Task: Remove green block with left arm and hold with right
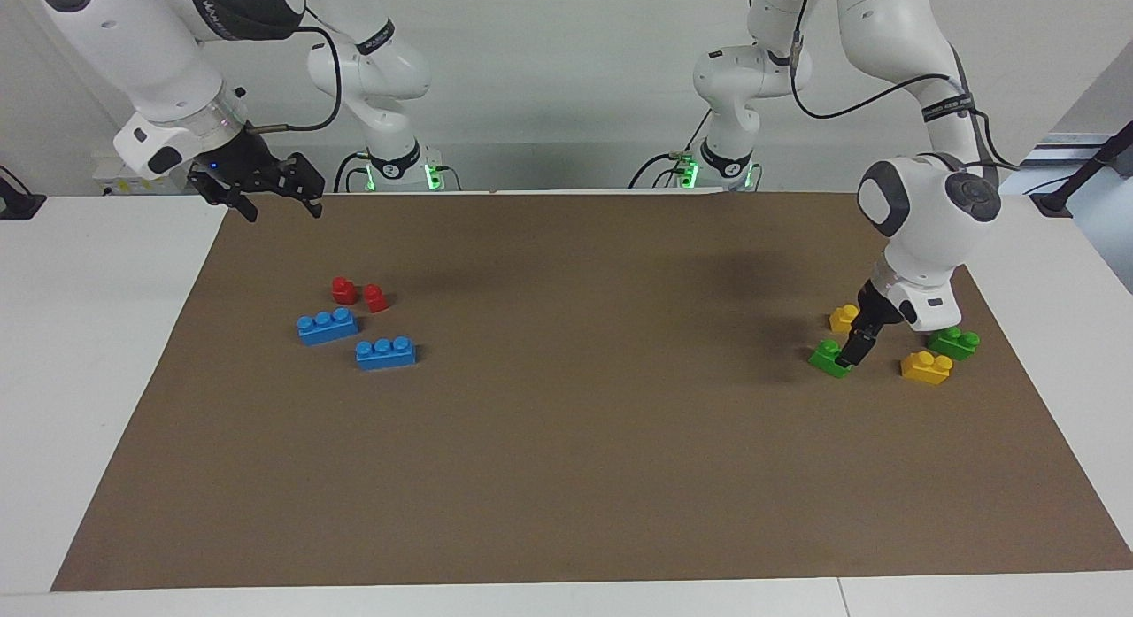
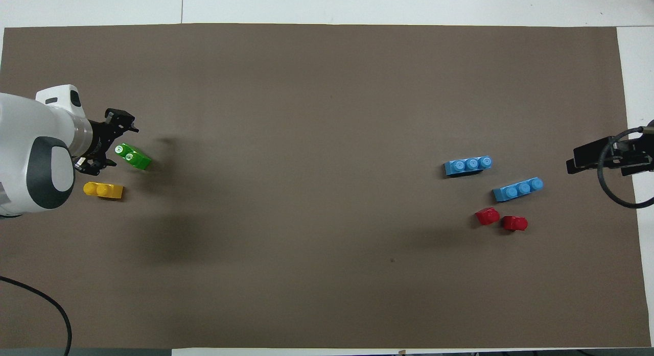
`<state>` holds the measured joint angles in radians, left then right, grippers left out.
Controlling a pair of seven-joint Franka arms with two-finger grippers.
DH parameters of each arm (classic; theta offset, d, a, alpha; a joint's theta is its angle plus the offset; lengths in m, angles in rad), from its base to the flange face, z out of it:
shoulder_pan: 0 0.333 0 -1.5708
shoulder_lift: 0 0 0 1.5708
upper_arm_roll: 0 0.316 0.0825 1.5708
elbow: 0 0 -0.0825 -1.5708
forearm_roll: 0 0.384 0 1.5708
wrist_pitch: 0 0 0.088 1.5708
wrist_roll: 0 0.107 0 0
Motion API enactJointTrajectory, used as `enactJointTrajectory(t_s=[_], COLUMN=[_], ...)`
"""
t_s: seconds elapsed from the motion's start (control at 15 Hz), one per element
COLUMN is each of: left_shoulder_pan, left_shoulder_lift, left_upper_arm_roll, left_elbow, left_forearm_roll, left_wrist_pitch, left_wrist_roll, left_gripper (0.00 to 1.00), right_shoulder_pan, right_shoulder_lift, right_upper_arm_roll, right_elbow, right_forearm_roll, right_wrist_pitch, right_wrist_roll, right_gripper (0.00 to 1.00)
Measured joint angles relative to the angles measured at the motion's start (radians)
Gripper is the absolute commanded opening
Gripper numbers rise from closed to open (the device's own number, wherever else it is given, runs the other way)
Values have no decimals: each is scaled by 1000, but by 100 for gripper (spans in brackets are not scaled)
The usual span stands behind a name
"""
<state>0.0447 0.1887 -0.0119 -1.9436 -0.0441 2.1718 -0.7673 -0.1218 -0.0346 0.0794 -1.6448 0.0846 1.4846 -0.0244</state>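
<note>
Green block (image 2: pixel 133 157) lies slantwise, studs up | left end effector (image 2: pixel 108 141) released | right end effector (image 1: pixel 276 192) released

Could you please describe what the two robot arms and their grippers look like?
Both arms are glossy white with dark grey joint caps and black cables along them. The left gripper and right gripper are black two-finger units of skeletal links. Green lights glow at both bases.

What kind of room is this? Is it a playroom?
More likely a robot lab. Two white robot arms are mounted at a white table covered with a brown mat, and only a few toy bricks, like the blue ones, are laid out for practice.
</note>
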Motion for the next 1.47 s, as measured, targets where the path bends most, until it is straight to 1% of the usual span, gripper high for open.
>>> enactJointTrajectory(t_s=[0.27, 0.47, 0.67, 0.8, 1.13, 1.27, 1.47], left_shoulder_pan=[0, 1, 2, 2, 1, 1, 0], left_shoulder_lift=[-31, -52, -64, -89, -197, -224, -231], left_upper_arm_roll=[2, 3, 6, 6, 4, 1, -7], left_elbow=[72, 137, 199, 219, 226, 234, 281], left_forearm_roll=[0, 0, 0, 0, 0, 6, 10], left_wrist_pitch=[-148, -269, -357, -403, -543, -580, -628], left_wrist_roll=[102, 229, 382, 487, 729, 765, 772], left_gripper=[100, 100, 100, 100, 100, 100, 100], right_shoulder_pan=[23, 24, 24, 24, 24, 24, 24], right_shoulder_lift=[0, 0, 0, 0, 0, 0, 0], right_upper_arm_roll=[3, 3, 3, 3, 3, 3, 3], right_elbow=[0, 1, 1, 1, 1, 1, 1], right_forearm_roll=[-5, -85, -111, -111, -111, -111, -103], right_wrist_pitch=[-5, 0, 15, 22, 43, 51, 53], right_wrist_roll=[0, 0, 0, 0, 0, 1, 26], right_gripper=[100, 100, 100, 100, 100, 100, 100])
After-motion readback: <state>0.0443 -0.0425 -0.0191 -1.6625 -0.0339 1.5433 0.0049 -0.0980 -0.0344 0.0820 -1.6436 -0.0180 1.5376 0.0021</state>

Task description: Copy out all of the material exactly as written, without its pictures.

Exercise solution:
Task: Remove green block with left arm and hold with right
`<state>` holds the measured joint angles in radians, left then right, grippers left out.
Controlling a pair of seven-joint Franka arms with two-finger grippers.
DH parameters of each arm (classic; theta offset, d, a, alpha; a joint's theta is its angle plus the offset; lengths in m, angles in rad), from its base to the flange face, z out of it:
shoulder_pan: 0 0.333 0 -1.5708
shoulder_lift: 0 0 0 1.5708
upper_arm_roll: 0 0.316 0.0825 1.5708
elbow: 0 0 -0.0825 -1.5708
forearm_roll: 0 0.384 0 1.5708
wrist_pitch: 0 0 0.088 1.5708
wrist_roll: 0 0.107 0 0
Motion API enactJointTrajectory, used as `enactJointTrajectory(t_s=[_], COLUMN=[_], ...)`
"""
t_s: seconds elapsed from the motion's start (control at 15 Hz), one per element
COLUMN is each of: left_shoulder_pan, left_shoulder_lift, left_upper_arm_roll, left_elbow, left_forearm_roll, left_wrist_pitch, left_wrist_roll, left_gripper (0.00 to 1.00), right_shoulder_pan, right_shoulder_lift, right_upper_arm_roll, right_elbow, right_forearm_roll, right_wrist_pitch, right_wrist_roll, right_gripper (0.00 to 1.00)
Measured joint angles relative to the angles measured at the motion's start (radians)
Gripper is the absolute commanded opening
Gripper numbers rise from closed to open (the device's own number, wherever else it is given, runs the other way)
Values have no decimals: each is scaled by 1000, but by 100 for gripper (spans in brackets are not scaled)
The usual span stands behind a name
"""
<state>0.0447 0.1887 -0.0119 -1.9436 -0.0441 2.1718 -0.7673 -0.1218 -0.0346 0.0794 -1.6448 0.0846 1.4846 -0.0244</state>
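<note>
Green block (image 2: pixel 133 157) lies slantwise, studs up | left end effector (image 2: pixel 108 141) released | right end effector (image 1: pixel 276 192) released

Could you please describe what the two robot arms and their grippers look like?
Both arms are glossy white with dark grey joint caps and black cables along them. The left gripper and right gripper are black two-finger units of skeletal links. Green lights glow at both bases.

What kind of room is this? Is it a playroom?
More likely a robot lab. Two white robot arms are mounted at a white table covered with a brown mat, and only a few toy bricks, like the blue ones, are laid out for practice.
</note>
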Motion for the next 1.47 s, as measured, targets where the path bends most, until it is straight to 1% of the usual span, gripper high for open.
>>> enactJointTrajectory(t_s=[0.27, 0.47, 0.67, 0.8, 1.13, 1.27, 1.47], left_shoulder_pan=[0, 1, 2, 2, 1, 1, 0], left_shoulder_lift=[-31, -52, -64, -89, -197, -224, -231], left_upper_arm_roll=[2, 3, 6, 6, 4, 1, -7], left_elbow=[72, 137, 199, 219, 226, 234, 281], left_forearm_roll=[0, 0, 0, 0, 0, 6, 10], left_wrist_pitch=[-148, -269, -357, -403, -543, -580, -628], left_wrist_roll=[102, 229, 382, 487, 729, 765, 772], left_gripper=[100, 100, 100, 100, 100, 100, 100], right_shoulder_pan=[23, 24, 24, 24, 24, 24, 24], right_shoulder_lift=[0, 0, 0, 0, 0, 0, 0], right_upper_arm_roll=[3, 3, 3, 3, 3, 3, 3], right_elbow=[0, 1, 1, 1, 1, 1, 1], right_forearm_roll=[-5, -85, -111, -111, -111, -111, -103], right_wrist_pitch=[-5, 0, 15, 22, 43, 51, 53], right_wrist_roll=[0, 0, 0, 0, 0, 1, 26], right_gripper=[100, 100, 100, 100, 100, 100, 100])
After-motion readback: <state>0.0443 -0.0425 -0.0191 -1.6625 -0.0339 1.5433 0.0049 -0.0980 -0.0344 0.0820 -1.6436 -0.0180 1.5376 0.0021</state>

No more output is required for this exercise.